Future direction of Big Data
Where do you think Big Data is going? Will it become its own subcategory of IT, or is it simply the next phase of BI and DW?
Andrew Brust
Revolution
Evolution
Dan Kusnetzky
The moderator has delivered a final verdict.
Andrew Brust: Big Data is unmistakably revolutionary. For the first time in the technology world, we’re thinking about how to collect more data and analyze it, instead of how to reduce data and archive what’s left. We’re no longer intimidated by data volumes; now we seek out extra data to help us gain even further insight into our businesses, our governments, and our society.
The advent of distributed processing over clusters of commodity servers and disks is a big part of what’s driving this, but so too is the low and falling price of storage. While the technology, and indeed the need, to collect, process and analyze Big Data, has been with us for quite some time, doing so hasn’t been efficient or economical until recently. And therein lies the revolution: everything we always wanted to know about our data but were afraid to ask. Now we don’t have to be afraid.
Dan Kusntezky: Big data isn't really new. What we now know as Big Data comes out of ancient and honorable analysis of log data, from a long line of analytical tools that deal with rapidly moving, large amounts of data. Analyzing log data coming out of operating systems, application frameworks, database engines, networking giblets and storage systems has been around for decades as a “big data” task. Just ask vendors such as Splunk, Loggly, or RainStor.
Where do you think Big Data is going? Will it become its own subcategory of IT, or is it simply the next phase of BI and DW?
Big Data already is its own subcategory and will likely remain there. But it's part of the same food chain as BI and DW and these categories will exist along a continuum less than they will as discrete and perfectly distinct fields. That's exactly where things have stood for more than a decade with database administrators and modelers versus BI and data mining specialists. Some people do both, others specialize in on or the other. They're not mutually exclusive, nor is one merely a newer manifestation of the other.

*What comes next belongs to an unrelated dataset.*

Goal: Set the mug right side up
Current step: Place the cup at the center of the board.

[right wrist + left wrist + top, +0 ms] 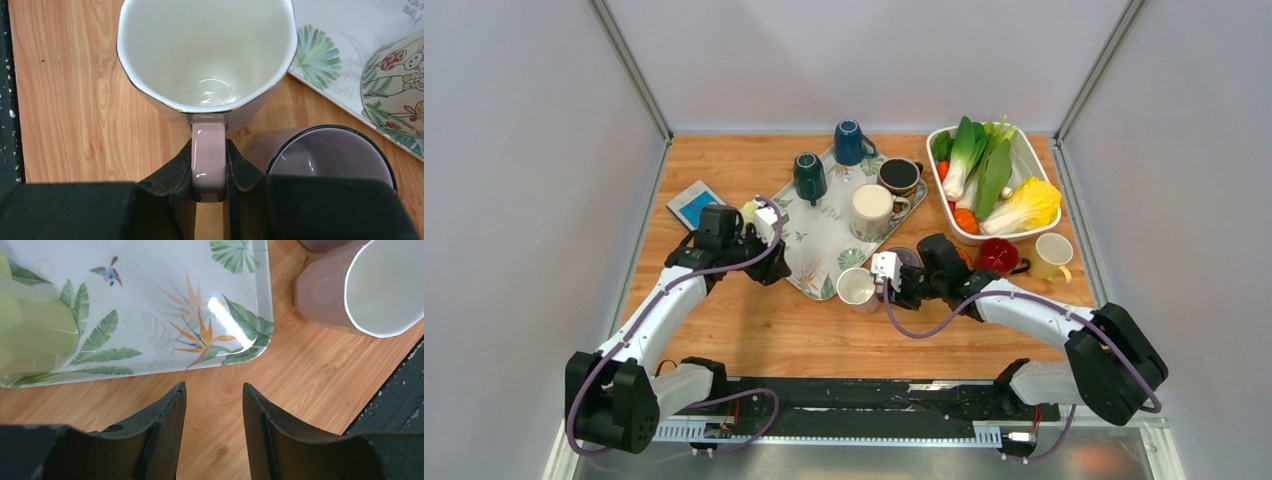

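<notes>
Now the right gripper clamps the mug by its handle, just off the near corner of the tray (left gripper apart, empty). So thin a pinch could let it swivel against the purple cup.

Open lane: bare table in front of the tray, between both arms. Hemmed in: pink mug, tray corner just behind, purple mug just beside its handle, right gripper clamped on that handle. Over wood at tray's near edge: left gripper, jaws parted; pale green mug on the tray close by. Right side crowded by red mug, yellow mug.
</notes>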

And so it will be with Big Data: an area of data expertise with its own technologies, products and constructs, but with an affinity to other data-focused tech specializations. Connections exist throughout the tech industry and computer science, and yet distinctions are still legitimate, helpful and real.
I am for Revolution
Big Data is going to become part of several IT disciplines rather than replacing any of them. Some of the likely categories are IT management, business analysis, retail systems and the like. IT management will be able to better sift through operational data found in operating system, networking, application framework, application, database, etc. logs to understand what leads up to failure. They'll be able to head them off at the pass rather than allowing them to come into town. Business analysts will be able to do their thing without having to always pester their IT colleagues to develop new code or change database schemas. Retail companies will be able to learn more about their customers so they can be better served. Big data is just providing some new tools to add to the tool kit in use today.
I am for Evolution
Andrew and Dan will post their closing arguments tomorrow and I will declare a winner on Thursday. Between now and then, don't forget to cast your vote and jump into the discussion below to post your thoughts on this topic.
There is reportedly going to be a need for 1.2 million new jobs in Big Data analytics over the next decade. Is this about to become the hottest job in IT, or will software engineers continue to be the hottest commodity?

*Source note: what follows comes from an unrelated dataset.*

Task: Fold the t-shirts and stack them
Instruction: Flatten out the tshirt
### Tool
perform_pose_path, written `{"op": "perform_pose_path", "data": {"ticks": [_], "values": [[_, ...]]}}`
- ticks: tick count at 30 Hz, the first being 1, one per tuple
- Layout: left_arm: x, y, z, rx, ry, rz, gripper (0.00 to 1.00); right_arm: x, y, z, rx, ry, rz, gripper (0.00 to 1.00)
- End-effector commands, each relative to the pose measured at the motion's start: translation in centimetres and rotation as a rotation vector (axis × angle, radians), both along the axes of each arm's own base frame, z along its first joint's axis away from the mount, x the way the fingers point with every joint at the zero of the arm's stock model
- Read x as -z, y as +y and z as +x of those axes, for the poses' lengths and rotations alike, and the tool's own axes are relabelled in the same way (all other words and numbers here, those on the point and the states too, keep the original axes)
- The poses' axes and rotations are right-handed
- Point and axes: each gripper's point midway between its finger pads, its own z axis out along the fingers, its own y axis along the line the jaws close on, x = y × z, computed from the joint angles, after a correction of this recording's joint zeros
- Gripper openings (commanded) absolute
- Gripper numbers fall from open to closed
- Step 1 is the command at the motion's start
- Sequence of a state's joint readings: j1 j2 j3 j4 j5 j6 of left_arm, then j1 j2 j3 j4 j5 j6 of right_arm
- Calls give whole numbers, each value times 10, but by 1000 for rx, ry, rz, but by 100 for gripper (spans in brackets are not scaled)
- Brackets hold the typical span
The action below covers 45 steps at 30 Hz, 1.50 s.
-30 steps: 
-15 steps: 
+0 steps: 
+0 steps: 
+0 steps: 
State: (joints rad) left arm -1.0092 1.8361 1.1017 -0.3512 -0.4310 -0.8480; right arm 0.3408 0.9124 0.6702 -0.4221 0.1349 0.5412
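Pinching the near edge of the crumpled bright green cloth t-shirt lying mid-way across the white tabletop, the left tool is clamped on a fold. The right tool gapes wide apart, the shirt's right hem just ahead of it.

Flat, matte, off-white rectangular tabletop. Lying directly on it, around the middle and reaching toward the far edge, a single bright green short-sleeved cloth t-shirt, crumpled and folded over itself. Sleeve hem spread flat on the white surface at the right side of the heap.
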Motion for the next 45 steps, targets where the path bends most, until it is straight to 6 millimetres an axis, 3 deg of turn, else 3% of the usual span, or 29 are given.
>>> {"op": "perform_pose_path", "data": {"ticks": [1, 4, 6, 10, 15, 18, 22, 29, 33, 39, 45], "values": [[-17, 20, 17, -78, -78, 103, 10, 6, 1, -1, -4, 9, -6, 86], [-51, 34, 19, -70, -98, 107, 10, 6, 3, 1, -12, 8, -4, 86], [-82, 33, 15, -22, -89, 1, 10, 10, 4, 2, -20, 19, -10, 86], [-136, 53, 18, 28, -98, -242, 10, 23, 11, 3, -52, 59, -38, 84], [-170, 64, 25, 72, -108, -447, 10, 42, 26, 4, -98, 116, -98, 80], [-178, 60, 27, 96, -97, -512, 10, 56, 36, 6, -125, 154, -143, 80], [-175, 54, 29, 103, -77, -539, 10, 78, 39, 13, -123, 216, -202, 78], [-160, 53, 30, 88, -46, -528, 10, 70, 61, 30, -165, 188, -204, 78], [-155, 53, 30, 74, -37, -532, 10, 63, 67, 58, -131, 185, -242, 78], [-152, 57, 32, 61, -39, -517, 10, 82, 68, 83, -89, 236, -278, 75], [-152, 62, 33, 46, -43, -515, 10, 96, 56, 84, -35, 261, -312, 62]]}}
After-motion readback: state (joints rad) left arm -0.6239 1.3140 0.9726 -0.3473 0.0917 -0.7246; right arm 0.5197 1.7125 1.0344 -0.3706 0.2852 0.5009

There will be demand for both. We don't need to make it an either/or question. Just as there have long been developers and database specialists, there will continue to be call for those who build software and those who specialize in the procurement and analysis of data that software produces and consumes. The two are complimentary. But in my mind, people who develop strong competency in both will have very high value indeed. This will be especially true as most tech professionals seem to self-select as one or the other. I've never thought there was a strong justification for this, but Ive long observed it as a trend in the industry. People who buck that trend will be rare, and thus in demand and very well-compensated.
I am for Revolution
It is not at all clear how many new positions will be created or where they will be created. It is far more likely that this will be yet another specialization for software engineers rather than something totally new. The key part of this evolution is that non-IT analysts can now take part without necessarily having to become systems experts.
I am for Evolution
The U.S. government just announced a $200 million dollar investment in Big Data and likened it to the rise of the supercomputer and the Internet in terms of its potential impact. How significant is this investment?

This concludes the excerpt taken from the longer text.